◆ Task to complete ◆
Going through the entries below, find how many lines hold "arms", then give that number alone.
-- Opening Marker --
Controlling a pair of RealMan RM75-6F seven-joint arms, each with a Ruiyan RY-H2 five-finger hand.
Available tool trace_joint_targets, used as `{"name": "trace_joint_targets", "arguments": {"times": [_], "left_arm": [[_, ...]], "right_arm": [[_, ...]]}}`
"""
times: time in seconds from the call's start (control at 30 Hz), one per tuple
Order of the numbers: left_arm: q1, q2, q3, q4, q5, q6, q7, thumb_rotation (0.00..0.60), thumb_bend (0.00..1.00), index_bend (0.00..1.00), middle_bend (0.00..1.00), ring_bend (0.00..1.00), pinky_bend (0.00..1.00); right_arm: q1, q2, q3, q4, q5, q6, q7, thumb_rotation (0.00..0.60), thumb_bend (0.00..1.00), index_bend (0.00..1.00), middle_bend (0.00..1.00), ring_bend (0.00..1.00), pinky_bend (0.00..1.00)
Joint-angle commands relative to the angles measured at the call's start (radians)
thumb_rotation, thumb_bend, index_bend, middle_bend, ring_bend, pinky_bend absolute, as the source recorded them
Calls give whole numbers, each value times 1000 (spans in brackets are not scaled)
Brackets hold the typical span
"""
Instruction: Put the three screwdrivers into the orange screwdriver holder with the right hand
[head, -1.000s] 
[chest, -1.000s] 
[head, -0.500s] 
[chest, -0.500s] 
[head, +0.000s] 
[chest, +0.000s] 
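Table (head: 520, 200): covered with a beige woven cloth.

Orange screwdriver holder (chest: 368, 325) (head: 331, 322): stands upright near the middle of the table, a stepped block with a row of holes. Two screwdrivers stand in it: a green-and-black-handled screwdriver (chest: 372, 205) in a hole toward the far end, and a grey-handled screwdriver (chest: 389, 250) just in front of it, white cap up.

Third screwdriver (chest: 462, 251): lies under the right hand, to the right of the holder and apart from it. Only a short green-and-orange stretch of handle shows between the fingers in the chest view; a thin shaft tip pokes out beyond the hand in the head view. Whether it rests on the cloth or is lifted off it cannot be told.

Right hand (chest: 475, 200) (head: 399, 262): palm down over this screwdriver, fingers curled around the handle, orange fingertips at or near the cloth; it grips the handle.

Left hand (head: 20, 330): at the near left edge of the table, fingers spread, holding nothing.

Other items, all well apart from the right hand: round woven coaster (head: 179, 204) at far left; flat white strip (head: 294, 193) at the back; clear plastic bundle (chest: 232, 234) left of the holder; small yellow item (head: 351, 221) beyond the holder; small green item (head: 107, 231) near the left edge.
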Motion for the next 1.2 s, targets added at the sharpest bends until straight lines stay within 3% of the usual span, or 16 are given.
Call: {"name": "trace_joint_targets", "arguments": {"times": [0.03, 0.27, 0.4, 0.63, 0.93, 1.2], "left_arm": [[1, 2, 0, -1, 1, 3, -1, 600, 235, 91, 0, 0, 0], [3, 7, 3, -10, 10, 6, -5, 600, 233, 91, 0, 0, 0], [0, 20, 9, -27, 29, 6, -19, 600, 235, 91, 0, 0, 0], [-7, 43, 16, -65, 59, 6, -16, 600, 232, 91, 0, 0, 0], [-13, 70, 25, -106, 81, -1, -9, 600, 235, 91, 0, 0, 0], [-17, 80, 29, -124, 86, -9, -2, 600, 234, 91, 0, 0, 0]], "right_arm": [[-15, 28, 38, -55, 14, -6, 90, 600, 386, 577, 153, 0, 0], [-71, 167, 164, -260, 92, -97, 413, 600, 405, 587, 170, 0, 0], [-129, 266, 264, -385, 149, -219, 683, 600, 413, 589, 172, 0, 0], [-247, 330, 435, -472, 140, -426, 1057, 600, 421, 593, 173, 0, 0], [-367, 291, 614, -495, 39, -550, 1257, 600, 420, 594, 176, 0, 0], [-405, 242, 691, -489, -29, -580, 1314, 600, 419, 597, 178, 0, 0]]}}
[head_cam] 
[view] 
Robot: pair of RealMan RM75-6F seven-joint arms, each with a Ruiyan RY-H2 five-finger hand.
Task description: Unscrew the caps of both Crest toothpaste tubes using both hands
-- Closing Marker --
◆ Output of the task ◆
2